A. Population allophone immigrante ou née au Canada ; B. Population allophone née au Canada, selon l’affinité linguistique (francotrope ou non francotrope) ; C. Population allophone immigrante, selon l’affinité linguistique et l’âge à l’immigration ; D. Proportion de francotropes parmi la population allophone immigrante ou née au Canada. Source : Québec, recensement de 2006. Calculs de l’auteur.
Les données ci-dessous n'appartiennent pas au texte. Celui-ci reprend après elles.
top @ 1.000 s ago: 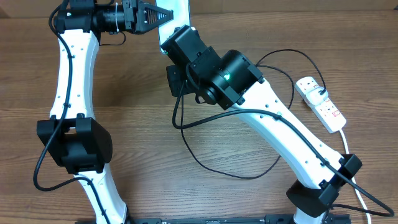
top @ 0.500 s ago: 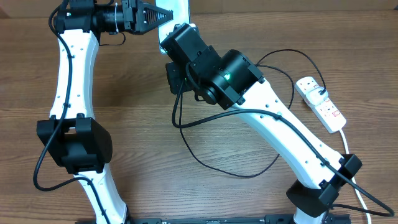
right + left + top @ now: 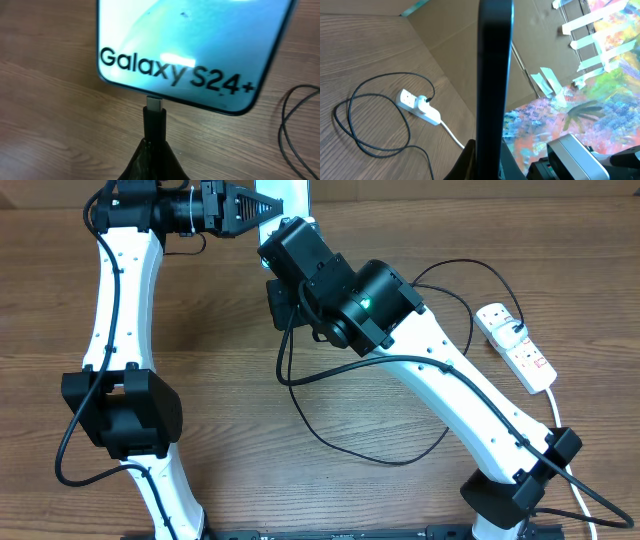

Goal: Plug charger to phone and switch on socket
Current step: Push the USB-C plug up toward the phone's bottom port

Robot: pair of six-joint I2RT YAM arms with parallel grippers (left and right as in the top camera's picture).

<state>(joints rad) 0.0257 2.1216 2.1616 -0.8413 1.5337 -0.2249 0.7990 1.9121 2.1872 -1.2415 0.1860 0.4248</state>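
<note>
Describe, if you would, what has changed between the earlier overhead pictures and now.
The left gripper, shut on the phone, shifted slightly toward the far edge of the table. The right gripper, shut on the charger, followed it, so the tip is at the phone's port as before. Nothing was taken hold of or let go. The charger's loop and the socket stayed put.

Place: we read a robot lab — wood-grain table (image 3: 220, 380) under the left gripper (image 3: 268, 204).
Beyond it: cardboard wall (image 3: 450, 55), taped painted sheet (image 3: 600, 100).
</note>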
La Figure 3.6B présente les données des immigrants de seconde génération selon qu’ils sont francotropes ou non francotropes. On note que la proportion des substitutions linguistiques vers le français augmente graduellement dans les cohortes récentes, et ce pour les deux groupes. Elle est plus marquée en absolu pour les francotropes (de 0,5 à 0,8), mais relativement plus importante pour les non-francotropes (de 0,1 à 0,3). Étant donnée la nature transversale des informations, cette progression pourrait alternativement indiquer que les substitutions vers le français sont plus fréquentes en bas âge, probablement en raison de la fréquentation obligatoire de l’école française imposée par la législation linguistique du Québec.
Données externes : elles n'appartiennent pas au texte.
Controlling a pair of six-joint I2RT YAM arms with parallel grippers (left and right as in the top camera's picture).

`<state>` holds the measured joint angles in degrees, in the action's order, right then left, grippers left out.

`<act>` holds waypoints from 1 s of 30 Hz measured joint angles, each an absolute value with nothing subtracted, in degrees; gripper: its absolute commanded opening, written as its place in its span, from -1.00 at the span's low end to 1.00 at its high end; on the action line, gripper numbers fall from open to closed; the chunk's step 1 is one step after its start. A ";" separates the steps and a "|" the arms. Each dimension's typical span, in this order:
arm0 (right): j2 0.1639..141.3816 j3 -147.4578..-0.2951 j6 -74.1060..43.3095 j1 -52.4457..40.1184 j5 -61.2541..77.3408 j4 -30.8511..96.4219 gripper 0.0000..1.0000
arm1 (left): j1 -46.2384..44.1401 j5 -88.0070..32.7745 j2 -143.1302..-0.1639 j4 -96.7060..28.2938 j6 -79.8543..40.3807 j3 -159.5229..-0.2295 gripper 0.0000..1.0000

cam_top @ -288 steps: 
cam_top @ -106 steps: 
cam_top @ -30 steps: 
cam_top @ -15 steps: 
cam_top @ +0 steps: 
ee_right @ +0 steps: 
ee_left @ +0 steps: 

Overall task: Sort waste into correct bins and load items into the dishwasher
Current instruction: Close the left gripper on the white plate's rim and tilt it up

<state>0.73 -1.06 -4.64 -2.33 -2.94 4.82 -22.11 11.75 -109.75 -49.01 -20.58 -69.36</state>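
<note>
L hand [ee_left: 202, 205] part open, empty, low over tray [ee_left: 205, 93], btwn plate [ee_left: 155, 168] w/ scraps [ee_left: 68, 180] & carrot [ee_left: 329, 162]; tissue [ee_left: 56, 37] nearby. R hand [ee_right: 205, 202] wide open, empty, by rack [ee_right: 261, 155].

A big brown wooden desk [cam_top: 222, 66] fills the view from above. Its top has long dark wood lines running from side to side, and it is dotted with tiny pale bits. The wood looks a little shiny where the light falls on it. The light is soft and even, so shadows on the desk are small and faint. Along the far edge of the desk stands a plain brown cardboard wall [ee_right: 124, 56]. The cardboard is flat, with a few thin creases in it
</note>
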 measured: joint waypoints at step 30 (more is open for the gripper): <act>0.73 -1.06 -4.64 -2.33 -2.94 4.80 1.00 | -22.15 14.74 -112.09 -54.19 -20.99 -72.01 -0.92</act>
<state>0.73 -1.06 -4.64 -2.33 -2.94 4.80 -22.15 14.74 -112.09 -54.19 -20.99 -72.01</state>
La Figure 3.6C explore l’évolution des substitutions linguistiques vers le français selon l’affinité linguistique des immigrants et leur âge à l’arrivée au Canada. On distingue les immigrants

arrivés alors qu’ils avaient moins de 15 ans (âge scolaire) des immigrants arrivés plus tard afin de bien marquer l’effet potentiel de la fréquentation de l’école française imposée par la législation linguistique québécoise adoptée à la fin des années 1970 (loi 101). Pour les immigrants arrivés à l’âge de 15 ans ou plus, on observe peu de variations dans les cohortes arrivées entre 1970 et 2006 : la proportion des substitutions vers le français reste relativement stable autour de 0,3 chez les non-francotropes (en légère diminution pour les cohortes récentes) et autour de 0,8 chez les francotropes (en légère augmentation pour les cohortes récentes). Pour les immigrants francotropes arrivés avant l’âge de 15 ans, on observe une augmentation importante des substitutions vers le français pour les cohortes des années 1970 suivie d’une relative stabilité autour de 0,8 à partir du début des années 1980. Chez les non-francotropes, l’augmentation est graduelle de 1970 à 2006, passant d’environ 0,2 à environ 0,5. Globalement donc, les données indiquent que les cohortes récentes d’allophones réalisent plus souvent une substitution linguistique vers le français que les cohortes plus anciennes, qu’il s’agisse d’immigrants ou d’individus nés au Canada. On remarque toutefois que l’évolution positive observée dans les sous-groupes (Figure 3.6B et Figure 3.6C) est moins marquée que celle observée pour les allophones dans leur ensemble (Figure 3.6A), ce qui laisse présager un effet de composition sous-jacent. La Figure 3.6D teste cette hypothèse en illustrant l’évolution de la proportion de francotropes au sein des différentes cohortes d’allophones (immigrants et nés au Canada) entre 1970 et 2006. La similarité entre les Figure 3.6A et Figure 3.6D est évidente : l’augmentation de la proportion des substitutions vers le français est fortement corrélée au changement de composition des cohortes d’allophones en termes d’affinité linguistique. Les cohortes plus récentes sont composées d’une proportion toujours plus grande de francotropes, ce qui a pour effet de faire augmenter la proportion des substitutions linguistiques effectuées vers le français.